As we press on down I hope that a new perspective will change my outlook but is doesn’t happen. The red line of the suggested route stays high above the lake crossing the spur at the 225m contour. We decide to go with the suggestion and start to climb. A little toil puts us on top of the spur but once over the top we’re confronted by a steep complex slope, a series of grassy terraces separated by rocky steps. The hillside is convex and although we can see enough to work out our next move we can’t see far enough to plan a route down. We start down with caution, the dogs once again adding spice to the proceedings. A couple of steps lower I decide to try and make some ground on Randulf and the dogs, hoping that from the base of the thing I’ll be able to spot them down. A series of random left-right decisions sees me on steeper ground, wet underfoot and slippery under my soles. I pick my way down, on occasion utilising my arse to generate valuable extra friction. At times, if you count both cheeks, maintaining five points of contact. By the time I’m down the pack are already at the bottom. We see our mistake immediately, the route around the headland is passable right at the lake shore. Next time we’ll do it differently.

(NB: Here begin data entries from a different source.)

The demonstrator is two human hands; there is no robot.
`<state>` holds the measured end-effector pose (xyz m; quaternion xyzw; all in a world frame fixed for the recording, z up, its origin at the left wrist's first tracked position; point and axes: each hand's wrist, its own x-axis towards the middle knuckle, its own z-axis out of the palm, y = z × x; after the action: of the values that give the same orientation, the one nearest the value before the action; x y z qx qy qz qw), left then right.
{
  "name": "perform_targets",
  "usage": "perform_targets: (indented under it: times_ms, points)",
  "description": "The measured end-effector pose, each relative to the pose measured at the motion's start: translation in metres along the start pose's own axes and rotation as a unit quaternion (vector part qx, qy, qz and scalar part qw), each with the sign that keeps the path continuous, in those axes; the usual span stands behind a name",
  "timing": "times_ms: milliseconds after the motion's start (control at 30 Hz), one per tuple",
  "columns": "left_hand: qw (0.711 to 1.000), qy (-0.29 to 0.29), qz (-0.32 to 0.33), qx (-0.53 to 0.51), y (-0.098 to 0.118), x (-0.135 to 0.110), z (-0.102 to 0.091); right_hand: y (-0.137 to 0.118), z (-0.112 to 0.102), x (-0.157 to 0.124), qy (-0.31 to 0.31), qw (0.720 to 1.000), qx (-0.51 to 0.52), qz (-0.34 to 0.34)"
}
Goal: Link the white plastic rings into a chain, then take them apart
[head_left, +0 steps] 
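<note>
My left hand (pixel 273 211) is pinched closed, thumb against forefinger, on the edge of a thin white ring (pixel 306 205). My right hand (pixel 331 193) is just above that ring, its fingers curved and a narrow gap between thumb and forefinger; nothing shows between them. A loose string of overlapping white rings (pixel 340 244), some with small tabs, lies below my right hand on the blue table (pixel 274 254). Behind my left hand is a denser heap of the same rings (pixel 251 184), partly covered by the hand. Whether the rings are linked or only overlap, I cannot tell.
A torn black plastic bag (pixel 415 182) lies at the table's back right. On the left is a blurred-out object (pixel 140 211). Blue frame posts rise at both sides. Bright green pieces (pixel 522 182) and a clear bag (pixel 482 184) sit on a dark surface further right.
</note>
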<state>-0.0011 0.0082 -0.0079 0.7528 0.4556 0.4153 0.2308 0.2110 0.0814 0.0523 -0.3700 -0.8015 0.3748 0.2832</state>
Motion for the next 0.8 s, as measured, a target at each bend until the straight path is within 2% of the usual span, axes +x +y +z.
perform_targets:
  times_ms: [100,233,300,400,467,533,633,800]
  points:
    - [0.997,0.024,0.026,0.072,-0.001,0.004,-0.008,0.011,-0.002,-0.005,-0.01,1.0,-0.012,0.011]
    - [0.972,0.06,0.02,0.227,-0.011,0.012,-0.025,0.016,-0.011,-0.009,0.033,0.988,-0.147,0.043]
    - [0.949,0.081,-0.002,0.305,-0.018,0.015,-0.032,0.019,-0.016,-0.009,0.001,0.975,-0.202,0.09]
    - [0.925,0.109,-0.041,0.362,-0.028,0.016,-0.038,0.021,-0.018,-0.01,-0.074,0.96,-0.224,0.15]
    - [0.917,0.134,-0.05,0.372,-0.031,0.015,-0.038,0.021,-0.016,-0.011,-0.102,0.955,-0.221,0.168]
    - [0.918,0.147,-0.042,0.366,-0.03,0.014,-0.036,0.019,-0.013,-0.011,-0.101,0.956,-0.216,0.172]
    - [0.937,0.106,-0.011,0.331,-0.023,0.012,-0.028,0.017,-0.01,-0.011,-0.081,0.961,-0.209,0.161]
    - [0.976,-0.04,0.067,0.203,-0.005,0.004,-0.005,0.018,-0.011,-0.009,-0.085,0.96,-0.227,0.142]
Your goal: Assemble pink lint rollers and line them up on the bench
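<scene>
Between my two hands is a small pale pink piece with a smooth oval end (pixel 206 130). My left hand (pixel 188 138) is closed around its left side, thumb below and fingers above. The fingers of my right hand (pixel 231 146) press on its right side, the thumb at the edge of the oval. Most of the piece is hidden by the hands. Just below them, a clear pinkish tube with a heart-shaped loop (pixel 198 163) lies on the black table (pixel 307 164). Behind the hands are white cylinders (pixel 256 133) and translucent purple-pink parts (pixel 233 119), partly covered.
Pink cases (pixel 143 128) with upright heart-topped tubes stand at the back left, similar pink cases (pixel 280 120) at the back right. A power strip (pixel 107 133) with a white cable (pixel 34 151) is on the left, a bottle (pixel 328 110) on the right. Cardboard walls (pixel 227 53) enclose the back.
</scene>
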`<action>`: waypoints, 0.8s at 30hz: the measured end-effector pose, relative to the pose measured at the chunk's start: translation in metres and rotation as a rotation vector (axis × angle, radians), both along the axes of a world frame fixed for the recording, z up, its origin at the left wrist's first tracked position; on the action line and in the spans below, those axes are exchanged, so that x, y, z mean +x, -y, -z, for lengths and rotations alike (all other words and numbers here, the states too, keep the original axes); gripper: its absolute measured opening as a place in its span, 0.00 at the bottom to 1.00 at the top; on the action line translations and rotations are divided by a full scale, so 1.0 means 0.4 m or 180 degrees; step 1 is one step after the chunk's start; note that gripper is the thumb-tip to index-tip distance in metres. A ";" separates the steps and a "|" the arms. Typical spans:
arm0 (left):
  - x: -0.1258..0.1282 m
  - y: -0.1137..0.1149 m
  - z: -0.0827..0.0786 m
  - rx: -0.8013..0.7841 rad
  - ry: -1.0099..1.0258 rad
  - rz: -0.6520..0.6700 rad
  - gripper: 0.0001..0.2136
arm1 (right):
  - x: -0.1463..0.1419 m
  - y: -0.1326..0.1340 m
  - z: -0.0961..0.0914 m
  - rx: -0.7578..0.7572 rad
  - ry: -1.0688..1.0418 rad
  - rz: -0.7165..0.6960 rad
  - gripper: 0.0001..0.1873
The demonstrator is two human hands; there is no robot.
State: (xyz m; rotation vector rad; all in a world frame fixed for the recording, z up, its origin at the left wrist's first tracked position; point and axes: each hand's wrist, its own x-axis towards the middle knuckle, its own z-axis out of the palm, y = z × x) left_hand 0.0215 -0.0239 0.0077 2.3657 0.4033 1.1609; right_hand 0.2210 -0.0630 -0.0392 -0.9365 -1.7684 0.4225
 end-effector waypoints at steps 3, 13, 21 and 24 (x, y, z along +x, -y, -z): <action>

A pause and a glance at the map tells us what we have in store. Between us and the car there are seven or more kilometres of perpetual rise and fall, all of it over a mixture of fellside and scrubby vegetation. I run my finger over the intricate ridge of Suolorassa and wonder if we would have been better staying high. False optimism perhaps given the nature of the high ground we’ve encountered in days previous.
After the break we push harder. Bearing a few degrees East of the suggested route we work our way onto higher ground and across the shoulder of Glimmerfjellet and enjoy our last taste of open fell. I fall back a little and watch Randulf weave through the terrain with both dogs on the line. Man, dog, wilderness. There’s gloriously primative about the scene.
In front of us lies only a descent across vegetated hillside. Not my favourite but, tiered legs or otherwise, I resolve to enjoy it. As we pass by a small group of lakes we see a small helsport lavvu pitched at the waterside. The first sign that we don’t have the island to ourselves. Nobody is home. We’re a long way into our fifth day and we havn’t seen another soul. That’s a rare and wonderful thing in this new Europe of ours.
The last kilometre brings one more dog incident. As Randulf negotiates a rock step Thule launches forwards. No barking, no whining, just a sudden acceleration and the clinical application of all his strength through the leash. Randulf very nearly takes a tumble and only going to ground saves him a fall of a couple of meters. At first it’s not apparent what’s caught Thules attention. Having returned to composure, a few steps later we see the reindeer lolloping away, pausing to look back and check we’re not in pursuit. To me, uninitiated in the way of the Greenland dog, this is another lesson. These dogs, as cute as they look, are bags of muscle and hairsprung instinct. These are about as far from yappy terriers as the canine can get.
A few minutes further and we’re at the car and still have a fighting chance of making the ferry. No time for reflection we throw the bags and dogs in the back and drive away. As I watch the island flow past the realisation hits me. This trip is at an end. It occurs to me to that I may never get another stab at Seiland, I may never get a look at that Glacier, the higher ground may never feel the tread of my boots. The whole is a familiar sentiment. After all there will always be more undone than done. Still it doesn’t pay to be greedy and, if I’ve learnt anything this time out, it’s that there's still reward when you leave your list of goals at home. As we round the next bend my focus turns to beer and hot food. After all, it’s been a long day.